RKSimon created this revision.Aug 6 2018, 5:51 AM
greened added inline comments.
lib/Target/X86/X86ISelLowering.cpp
39640 ↗(On Diff #159280)

This would be best done as a separate change.

test/CodeGen/X86/2012-01-12-extract-sv.ll
12 ↗(On Diff #159280)

Can we make this test less brittle by using FileCheck variables? This goes for pretty much every test in this patch.

test/CodeGen/X86/avx512-intrinsics-fast-isel.ll
6498 ↗(On Diff #159280)

Make this less brittle with FileCheck variables.

6740 ↗(On Diff #159280)

Make this less brittle with FileCheck variables.

RKSimon added inline comments.Aug 6 2018, 1:26 PM
lib/Target/X86/X86ISelLowering.cpp
39640 ↗(On Diff #159280)

Sure, that was what I meant in the summary:

This also exposes some poor PMULDQ/PMULUDQ codegen which was doing unnecessary upper/lower calculations which will in fact fold to zero/undef - I've included the fix in this patch but can commit it separately as a followup if you wish to better show the effect

test/CodeGen/X86/2012-01-12-extract-sv.ll
12 ↗(On Diff #159280)

I'm sorry but no - its been repeatedly proven that using update_llc_test_checks.py on the majority of x86 tests is the way forward - it speeds up creation of tests (x86 by far has the highest test coverage), makes regeneration of checks trivial and it prevents dodgy code being 'hidden' (either on purpose or by accident). Additionally many x86 subtargets have different instruction behaviours depending on the registers used so hidng the registers behind regexps make it that more difficult to track.

ping?

test/CodeGen/X86/2012-01-12-extract-sv.ll
12 ↗(On Diff #159280)

Just to be clear, this isn't just a regalloc diff - there is a codegen change here - the xmm0 value on line 12 is no longer dependent on the pervious perm that was on line 9.

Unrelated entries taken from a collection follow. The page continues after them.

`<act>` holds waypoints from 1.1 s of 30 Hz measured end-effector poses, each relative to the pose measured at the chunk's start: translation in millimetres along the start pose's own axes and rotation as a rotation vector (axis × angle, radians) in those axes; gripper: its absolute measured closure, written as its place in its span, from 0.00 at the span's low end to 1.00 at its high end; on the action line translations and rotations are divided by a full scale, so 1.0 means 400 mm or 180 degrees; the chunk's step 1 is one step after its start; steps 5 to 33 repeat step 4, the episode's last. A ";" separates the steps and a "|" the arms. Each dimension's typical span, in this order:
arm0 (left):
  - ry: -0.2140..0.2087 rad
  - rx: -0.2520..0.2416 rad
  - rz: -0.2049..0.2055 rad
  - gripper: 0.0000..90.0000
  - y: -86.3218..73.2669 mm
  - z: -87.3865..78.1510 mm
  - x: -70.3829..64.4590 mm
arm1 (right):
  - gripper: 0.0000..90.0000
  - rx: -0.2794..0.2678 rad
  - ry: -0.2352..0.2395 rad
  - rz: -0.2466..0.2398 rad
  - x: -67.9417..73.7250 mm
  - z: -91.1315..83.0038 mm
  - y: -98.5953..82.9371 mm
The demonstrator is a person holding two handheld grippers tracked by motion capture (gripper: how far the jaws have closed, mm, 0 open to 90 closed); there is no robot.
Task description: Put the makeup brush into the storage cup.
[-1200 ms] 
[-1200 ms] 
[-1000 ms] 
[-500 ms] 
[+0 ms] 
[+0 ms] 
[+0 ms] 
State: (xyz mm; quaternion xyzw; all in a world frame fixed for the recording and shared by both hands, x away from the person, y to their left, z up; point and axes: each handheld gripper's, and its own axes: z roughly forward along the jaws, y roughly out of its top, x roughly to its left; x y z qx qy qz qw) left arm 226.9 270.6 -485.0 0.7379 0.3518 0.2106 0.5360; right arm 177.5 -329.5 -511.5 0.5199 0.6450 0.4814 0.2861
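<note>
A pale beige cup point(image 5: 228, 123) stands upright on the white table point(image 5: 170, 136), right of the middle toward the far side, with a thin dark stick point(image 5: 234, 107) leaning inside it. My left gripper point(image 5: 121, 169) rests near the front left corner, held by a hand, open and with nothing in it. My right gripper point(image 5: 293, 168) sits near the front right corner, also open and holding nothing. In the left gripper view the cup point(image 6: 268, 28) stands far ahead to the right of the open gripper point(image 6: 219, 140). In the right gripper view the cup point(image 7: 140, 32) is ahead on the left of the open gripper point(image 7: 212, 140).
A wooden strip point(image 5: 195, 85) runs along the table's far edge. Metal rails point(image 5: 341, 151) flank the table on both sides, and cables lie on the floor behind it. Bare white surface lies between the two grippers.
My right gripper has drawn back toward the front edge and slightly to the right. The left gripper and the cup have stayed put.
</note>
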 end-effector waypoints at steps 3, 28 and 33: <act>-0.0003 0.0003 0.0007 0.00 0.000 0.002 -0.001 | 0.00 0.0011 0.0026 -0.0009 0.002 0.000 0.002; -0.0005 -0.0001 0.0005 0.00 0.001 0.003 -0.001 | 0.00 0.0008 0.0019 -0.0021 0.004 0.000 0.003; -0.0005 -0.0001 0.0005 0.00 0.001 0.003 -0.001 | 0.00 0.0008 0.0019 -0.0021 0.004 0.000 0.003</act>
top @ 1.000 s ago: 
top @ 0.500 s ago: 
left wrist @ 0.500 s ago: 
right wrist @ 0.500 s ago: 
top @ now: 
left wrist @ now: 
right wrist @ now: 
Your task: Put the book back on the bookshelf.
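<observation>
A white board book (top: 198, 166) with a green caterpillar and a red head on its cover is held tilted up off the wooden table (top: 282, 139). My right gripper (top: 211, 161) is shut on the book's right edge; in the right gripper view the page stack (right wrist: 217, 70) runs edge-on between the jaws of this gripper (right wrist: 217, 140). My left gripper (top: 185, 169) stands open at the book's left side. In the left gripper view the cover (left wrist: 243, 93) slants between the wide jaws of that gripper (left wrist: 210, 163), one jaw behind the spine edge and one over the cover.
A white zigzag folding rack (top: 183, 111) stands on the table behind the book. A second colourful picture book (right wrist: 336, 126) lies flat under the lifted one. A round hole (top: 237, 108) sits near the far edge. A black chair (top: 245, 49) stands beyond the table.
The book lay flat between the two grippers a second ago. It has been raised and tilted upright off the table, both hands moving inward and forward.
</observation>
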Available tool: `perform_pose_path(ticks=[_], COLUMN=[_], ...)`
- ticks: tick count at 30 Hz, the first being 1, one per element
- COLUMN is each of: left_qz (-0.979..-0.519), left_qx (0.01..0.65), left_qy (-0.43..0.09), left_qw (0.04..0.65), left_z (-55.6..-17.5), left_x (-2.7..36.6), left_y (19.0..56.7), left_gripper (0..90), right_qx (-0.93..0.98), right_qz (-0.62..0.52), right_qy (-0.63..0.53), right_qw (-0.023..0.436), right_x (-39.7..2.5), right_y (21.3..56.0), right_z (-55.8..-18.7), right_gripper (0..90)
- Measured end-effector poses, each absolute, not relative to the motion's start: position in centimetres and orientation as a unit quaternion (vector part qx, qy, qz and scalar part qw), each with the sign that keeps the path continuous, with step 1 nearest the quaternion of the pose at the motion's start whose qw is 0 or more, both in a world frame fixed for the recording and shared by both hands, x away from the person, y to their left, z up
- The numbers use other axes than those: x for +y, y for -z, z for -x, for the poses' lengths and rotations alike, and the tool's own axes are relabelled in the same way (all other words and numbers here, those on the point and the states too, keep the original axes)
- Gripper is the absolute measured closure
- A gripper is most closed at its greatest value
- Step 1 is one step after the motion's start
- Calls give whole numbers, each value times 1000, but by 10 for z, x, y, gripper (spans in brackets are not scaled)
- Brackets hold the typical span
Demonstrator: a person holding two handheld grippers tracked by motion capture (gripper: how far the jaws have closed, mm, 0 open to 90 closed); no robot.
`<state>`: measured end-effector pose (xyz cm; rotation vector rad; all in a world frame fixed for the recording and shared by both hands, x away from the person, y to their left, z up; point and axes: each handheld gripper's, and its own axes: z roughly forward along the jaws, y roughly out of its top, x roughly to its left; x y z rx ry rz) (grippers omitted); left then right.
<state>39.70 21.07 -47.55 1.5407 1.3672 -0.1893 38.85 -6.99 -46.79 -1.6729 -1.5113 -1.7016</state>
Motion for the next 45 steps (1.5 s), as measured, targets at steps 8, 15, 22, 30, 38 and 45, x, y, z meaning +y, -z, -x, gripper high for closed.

test/CodeGen/X86/avx512-intrinsics-fast-isel.ll
6498 ↗(On Diff #159280)

Again, there is a codegen change here.

andreadb accepted this revision.Aug 9 2018, 3:21 AM

LGTM.

The change to combinePMULDQ() should be committed as a separate patch (as suggested by you and David).

Thanks
-Andrea

This revision is now accepted and ready to land.Aug 9 2018, 3:21 AM
This revision was automatically updated to reflect the committed changes.